I found the additional requirements and guidance related to the NIST 800-53-aligned control objectives to be hit or miss and some of them utterly laughable (such as SC-7 – Boundary Protection: “Requirement: The service provider and service consumer ensure that federal information (other than unrestricted information) being transmitted from federal government entities to external entities using information systems providing cloud services is inspected by TIC processes.” Good luck with that.

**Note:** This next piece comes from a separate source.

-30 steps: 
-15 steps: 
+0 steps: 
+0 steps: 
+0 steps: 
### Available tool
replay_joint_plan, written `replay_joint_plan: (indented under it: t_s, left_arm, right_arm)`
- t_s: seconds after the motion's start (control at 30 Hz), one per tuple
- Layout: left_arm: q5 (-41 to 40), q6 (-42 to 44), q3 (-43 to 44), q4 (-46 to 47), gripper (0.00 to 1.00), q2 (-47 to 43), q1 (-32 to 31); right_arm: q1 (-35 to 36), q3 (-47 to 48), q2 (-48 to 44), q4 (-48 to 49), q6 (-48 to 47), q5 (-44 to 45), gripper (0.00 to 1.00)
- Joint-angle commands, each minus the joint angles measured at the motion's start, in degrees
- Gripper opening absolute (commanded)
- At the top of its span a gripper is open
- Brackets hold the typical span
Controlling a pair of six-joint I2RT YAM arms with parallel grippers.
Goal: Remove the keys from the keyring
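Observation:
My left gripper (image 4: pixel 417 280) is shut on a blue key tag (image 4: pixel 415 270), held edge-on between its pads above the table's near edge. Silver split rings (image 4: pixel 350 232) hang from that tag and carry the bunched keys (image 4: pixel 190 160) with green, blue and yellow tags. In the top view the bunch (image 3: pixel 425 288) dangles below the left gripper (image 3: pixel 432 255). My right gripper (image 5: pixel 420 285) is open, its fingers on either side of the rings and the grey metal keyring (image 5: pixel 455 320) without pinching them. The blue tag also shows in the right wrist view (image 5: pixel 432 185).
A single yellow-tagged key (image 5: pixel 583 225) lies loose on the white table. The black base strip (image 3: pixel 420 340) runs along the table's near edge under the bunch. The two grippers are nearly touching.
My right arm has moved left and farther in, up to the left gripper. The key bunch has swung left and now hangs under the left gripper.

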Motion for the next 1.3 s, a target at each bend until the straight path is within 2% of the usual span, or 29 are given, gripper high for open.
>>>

Sections on backup are equally funny.
The “Continuous Monitoring” section requirements wherein the deliverable frequency and responsibile party is laid out engenders a response from “The Princess Bride:”
You keep using that word (continuous)…I do not think it means what you think it means…
Only 2 of the 14 categories are those which FedRAMP is required to provide (pentesting and IV&V of controls.) All others are the responsibility of the provider.
There’s also not a clear distinction that in a service deployed on IaaS (as an example) where anything in the workload’s VM fits into this scheme (you know…all the really important stuff like information and applications) and how agency processes intersect with the CSP, FedRAMP and the JAB.
The very dynamism and agility of cloud are swept under the rug, especially in sections discussing change control. It’s almost laughable…code changes in some “cloud” SaaS vendors every few hours. The rigid and obtuse classification of the severity of changes is absolutely ludicrous.
I’m unclear if the folks responsible for some of this document have ever used cloud based services, frankly.
“Is there anything good in the document,” you might ask? Yes, yes there is. Firstly, it exists and frames the topic for discussion. We’ll go from there.
However, I’m at a loss as how to deliver useful and meaningful commentary back to this team using the methodology they’ve constructed…there’s just so much wrong here.
I’ll do my best to hook up with folks at the NIST Cloud Workshop tomorrow and try, however if I smell anything remotely like seafood, I’m outa there.